The cloud type language also supports arrays, sets and entities. It turns out that the full state of a cloud type program can itself be modelled as a FJ QUA :
It is remarkable that the complete state FJA operations are commutative by themselves. The only non commutative operations are in the FJAs implementing cloud types. This property makes using arrays and entities very natural and does not introduce unexpected conflict resolutions. Furthermore, our design was careful to enable a completely modular implementation of the complete state FJA with respect to the cloud type implementations. In part, this structure makes a single parameterized, reusable implementation of cloud storage and synchronization possible. Any schema and any extensions of cloud types can be supported without further changes.
The client programming language includes yield to demarcate transactions (as per the Eventually Consistent Transactions paper), and an additional flush operation for when stronger sychronization is required.
Eventual consistency is not always sufficient. Some problems, such as reserving a seat on an airplane, or withdrawing money from a bank account, involve a limited resource and require true arbitration. In such cases, we must establish a server connection and wait for a response… Upon flush, execution blocks until (1) all local updates have been applied to the main revision, and (2) the result has become visible to the local revision.
The full cloud type language syntax and semantics are given in the paper. There is also a definition of an operational whole-system model with multiple clients and an elastic server pool. This follows the general blueprint we saw yesterday. A complication concerns ensuring that the join rule / condition required for eventually consistent transactions with revision diagrams is obeyed (‘joiner must be downstream from the fork that forked the joinee). This is solved by introducing round numbers.
To ensure this condition, we assign round numbers to servers and clients, and use round maps (a form of vector clocks) to determine eligibility (by determining which forks are in the visible history)… All
clients and servers start with round 0, except the main revision that starts (and forever remains) in round 1.

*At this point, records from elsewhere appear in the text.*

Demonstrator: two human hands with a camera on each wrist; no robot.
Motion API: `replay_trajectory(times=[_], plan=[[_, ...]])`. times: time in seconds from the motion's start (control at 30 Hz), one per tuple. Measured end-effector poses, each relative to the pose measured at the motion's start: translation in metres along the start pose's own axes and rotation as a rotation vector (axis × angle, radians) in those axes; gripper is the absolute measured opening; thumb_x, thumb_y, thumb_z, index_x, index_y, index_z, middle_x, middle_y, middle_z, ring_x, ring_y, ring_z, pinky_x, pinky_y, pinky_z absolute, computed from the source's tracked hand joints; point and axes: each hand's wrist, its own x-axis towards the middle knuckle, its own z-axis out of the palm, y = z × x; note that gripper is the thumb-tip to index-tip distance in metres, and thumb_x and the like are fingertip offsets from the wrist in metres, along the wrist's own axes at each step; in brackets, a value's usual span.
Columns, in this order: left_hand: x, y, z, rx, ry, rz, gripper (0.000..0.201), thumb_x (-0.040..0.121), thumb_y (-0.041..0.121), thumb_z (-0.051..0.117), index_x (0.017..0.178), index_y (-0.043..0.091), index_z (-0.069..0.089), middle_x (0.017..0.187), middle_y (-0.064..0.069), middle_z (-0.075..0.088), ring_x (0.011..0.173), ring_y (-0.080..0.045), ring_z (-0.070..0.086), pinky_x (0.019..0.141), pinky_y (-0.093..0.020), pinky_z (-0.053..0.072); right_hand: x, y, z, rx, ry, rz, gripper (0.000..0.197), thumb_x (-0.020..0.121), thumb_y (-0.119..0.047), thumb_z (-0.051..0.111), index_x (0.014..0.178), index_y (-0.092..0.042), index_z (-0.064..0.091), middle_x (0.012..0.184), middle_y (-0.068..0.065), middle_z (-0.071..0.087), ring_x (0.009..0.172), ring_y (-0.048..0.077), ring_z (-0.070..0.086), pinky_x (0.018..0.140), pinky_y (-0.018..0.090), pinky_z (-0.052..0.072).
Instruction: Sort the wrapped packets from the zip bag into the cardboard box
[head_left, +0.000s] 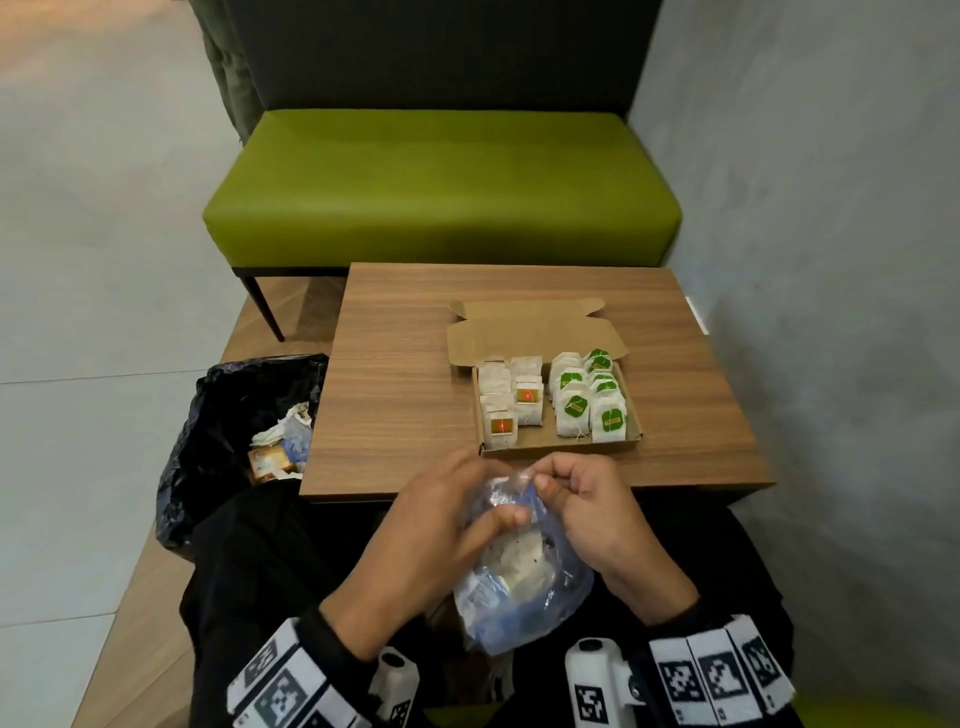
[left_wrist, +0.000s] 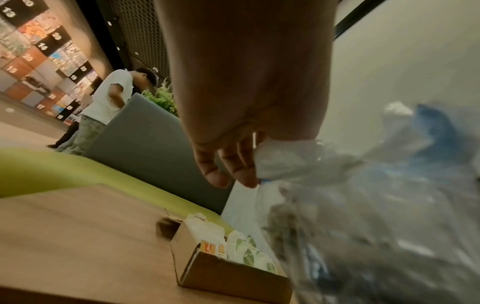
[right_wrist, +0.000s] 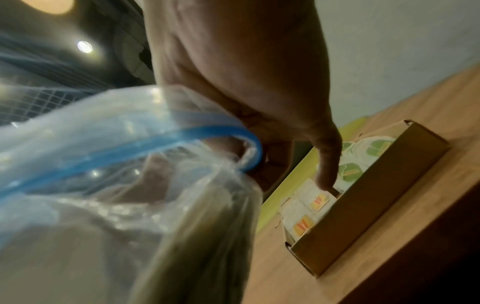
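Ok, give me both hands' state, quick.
Left hand: holding the zip bag.
Right hand: pinching the zip bag's top edge.

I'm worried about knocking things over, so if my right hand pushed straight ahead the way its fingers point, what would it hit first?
Probably the cardboard box, at its near wall: the right hand, gripping the zip bag, points toward it. Depth is unclear.

Bare desk (head_left: 395, 364) left of cardboard box (head_left: 561, 444); open from above. Packed rows inside; raised lid behind; wall (head_left: 831, 260) near right.
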Motion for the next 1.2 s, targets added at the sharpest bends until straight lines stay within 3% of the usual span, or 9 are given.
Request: replay_trajectory(times=[0.13, 0.27, 0.4, 0.5, 0.6, 0.73, 0.93, 1.07, 1.2], plan=[[0.005, -0.002, 0.001, 0.102, 0.122, -0.001, 0.027, 0.089, 0.052, 0.055, 0.078, 0.028, 0.059, 0.073, 0.015, 0.057, 0.069, -0.003, 0.053, 0.061, -0.02, 0.041, 0.0, 0.001, 0.003, -0.013, 0.005, -0.029, 0.011, 0.097, -0.02, 0.06, 0.096, -0.018, 0.071, 0.092, 0.004, 0.074, 0.089, 0.013, 0.068, 0.087, 0.038, 0.057], [0.008, -0.002, 0.004, 0.18, 0.274, -0.099, 0.032, 0.093, 0.047, 0.052, 0.076, 0.021, 0.058, 0.069, 0.009, 0.056, 0.062, -0.01, 0.054, 0.057, -0.035, 0.047, -0.009, 0.0, -0.001, -0.304, 0.054, -0.04, 0.052, 0.074, -0.046, 0.08, 0.118, -0.036, 0.057, 0.101, -0.012, 0.061, 0.09, 0.005, 0.061, 0.082, 0.029, 0.056], [0.008, -0.005, -0.002, 0.155, 0.339, -0.148, 0.028, 0.094, 0.044, 0.055, 0.079, 0.023, 0.063, 0.065, 0.01, 0.061, 0.057, -0.009, 0.058, 0.059, -0.038, 0.05, -0.01, -0.004, -0.009, -0.291, 0.082, -0.093, 0.027, 0.088, -0.018, 0.072, 0.11, -0.028, 0.06, 0.083, -0.005, 0.071, 0.074, 0.002, 0.067, 0.064, 0.024, 0.055], [0.007, -0.006, -0.006, 0.102, 0.349, -0.169, 0.015, 0.095, 0.037, 0.057, 0.09, 0.025, 0.064, 0.063, 0.012, 0.062, 0.056, -0.004, 0.059, 0.055, -0.034, 0.05, -0.009, -0.004, -0.019, -0.213, 0.058, -0.111, 0.022, 0.092, -0.009, 0.066, 0.099, -0.027, 0.055, 0.078, -0.004, 0.075, 0.072, 0.009, 0.072, 0.067, 0.033, 0.058], [0.004, 0.001, -0.008, 0.129, 0.238, -0.102, 0.018, 0.098, 0.026, 0.054, 0.112, 0.032, 0.044, 0.085, 0.012, 0.061, 0.059, -0.005, 0.058, 0.056, -0.028, 0.048, -0.011, -0.007, -0.019, -0.319, 0.062, -0.235, 0.028, 0.091, -0.005, 0.064, 0.086, -0.029, 0.051, 0.073, -0.003, 0.07, 0.066, 0.016, 0.068, 0.063, 0.04, 0.057], [0.0, -0.005, -0.013, 0.346, -0.005, 0.057, 0.039, 0.081, 0.001, 0.064, 0.102, 0.03, 0.047, 0.143, 0.002, 0.034, 0.063, -0.012, 0.059, 0.046, -0.03, 0.05, -0.008, -0.01, -0.014, -0.475, 0.069, -0.397, 0.029, 0.086, -0.002, 0.052, 0.077, -0.028, 0.059, 0.077, -0.012, 0.067, 0.074, 0.009, 0.066, 0.067, 0.044, 0.055], [-0.001, -0.003, -0.012, 0.356, -0.006, 0.014, 0.053, 0.085, 0.003, 0.063, 0.128, 0.032, 0.051, 0.144, -0.014, 0.044, 0.088, -0.028, 0.069, 0.073, -0.036, 0.056, -0.008, -0.02, -0.007, -0.747, 0.046, -0.353, 0.024, 0.094, -0.023, 0.057, 0.105, -0.035, 0.075, 0.129, -0.019, 0.062, 0.118, -0.001, 0.052, 0.114, 0.046, 0.029], [-0.003, 0.005, -0.011, 0.331, 0.035, 0.008, 0.049, 0.082, 0.005, 0.069, 0.127, 0.021, 0.058, 0.137, -0.019, 0.052, 0.081, -0.029, 0.071, 0.063, -0.032, 0.057, -0.011, -0.033, 0.003, -1.034, -0.004, -0.196, 0.045, 0.092, -0.06, 0.048, 0.131, -0.04, 0.059, 0.154, -0.017, 0.036, 0.139, 0.011, 0.033, 0.118, 0.054, 0.013], [-0.003, 0.009, -0.008, 0.316, 0.056, -0.027, 0.046, 0.082, 0.005, 0.07, 0.126, 0.016, 0.063, 0.134, -0.022, 0.054, 0.074, -0.028, 0.07, 0.057, -0.031, 0.055, -0.01, -0.04, 0.013, -1.079, 0.018, -0.143, 0.049, 0.089, -0.064, 0.051, 0.131, -0.039, 0.059, 0.161, -0.012, 0.023, 0.144, 0.015, 0.021, 0.118, 0.06, 0.009]])
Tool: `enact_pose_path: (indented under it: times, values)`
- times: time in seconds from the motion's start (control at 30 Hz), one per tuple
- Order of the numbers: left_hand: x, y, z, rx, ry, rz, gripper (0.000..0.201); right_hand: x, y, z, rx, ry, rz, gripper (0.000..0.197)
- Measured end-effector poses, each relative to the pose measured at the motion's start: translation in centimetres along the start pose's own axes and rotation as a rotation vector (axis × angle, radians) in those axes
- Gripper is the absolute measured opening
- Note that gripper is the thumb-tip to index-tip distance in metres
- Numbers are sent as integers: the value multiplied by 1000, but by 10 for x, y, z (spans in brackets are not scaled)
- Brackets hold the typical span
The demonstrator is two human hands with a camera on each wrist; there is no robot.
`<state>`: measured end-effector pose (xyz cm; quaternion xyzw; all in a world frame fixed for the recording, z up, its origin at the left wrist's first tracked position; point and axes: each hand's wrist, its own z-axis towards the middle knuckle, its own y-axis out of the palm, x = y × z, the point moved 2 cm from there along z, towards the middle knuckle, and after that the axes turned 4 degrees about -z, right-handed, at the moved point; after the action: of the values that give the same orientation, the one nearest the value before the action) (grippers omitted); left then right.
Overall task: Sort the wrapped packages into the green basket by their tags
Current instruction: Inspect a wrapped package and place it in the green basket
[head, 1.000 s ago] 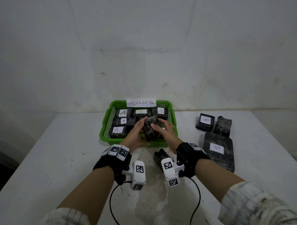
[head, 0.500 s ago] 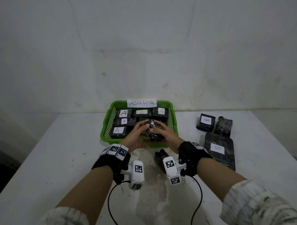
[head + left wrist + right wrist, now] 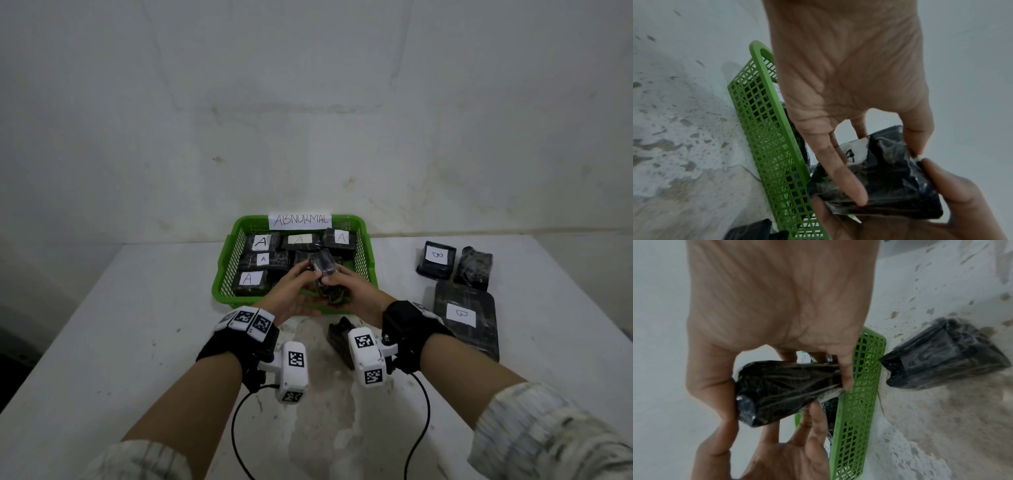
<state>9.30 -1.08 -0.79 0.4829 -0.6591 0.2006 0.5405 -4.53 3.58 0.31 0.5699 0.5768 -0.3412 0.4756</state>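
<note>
Package in hand [image 3: 323,274]: black film-wrapped pkg, held btwn both hands just above near rim of green basket [image 3: 224,274], at 6 o'clock of it.
Change: vs a sec ago pkg sits a bit lower/nearer the rim and is turned; white tag w/ dark mark shows in left wrist view, letter unclear.
Left hand [image 3: 291,291]: fingers curled round pkg's left end.
Right hand [image 3: 356,291]: thumb + fingers pinch right end.
Basket contents: A-tagged pkgs w/ "ABNORMAL" label [image 3: 300,221] at 12.
B pkgs [image 3: 464,313]: on table [image 3: 120,325], 3 o'clock of basket.
Untagged-side pkg [image 3: 337,339]: table, 6 o'clock.
Meaning: prob. tag check; if A, drop in next.
</note>
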Motion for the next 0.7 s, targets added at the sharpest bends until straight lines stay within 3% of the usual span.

After each fork, the round number of the client or server is incremented.
The authors conclude:
Providing good programming abstractions for cloud storage, synchronization, and disconnected operation appears crucial to accelerate the production of useful and novel applications on today’s and tomorrow’s mobile devices. In this paper, we provided a sound foundation upon which to build such programming abstractions through the use of automatically synchronized cloud data types that can be composed into a larger data schema using indexed arrays and entities. The design we presented allows implementing all the difficult parts of such a system (the cloud service, the local persistence, the caching, the conflict resolution, and the synchronization) once and for all, while guaranteeing eventual consistency.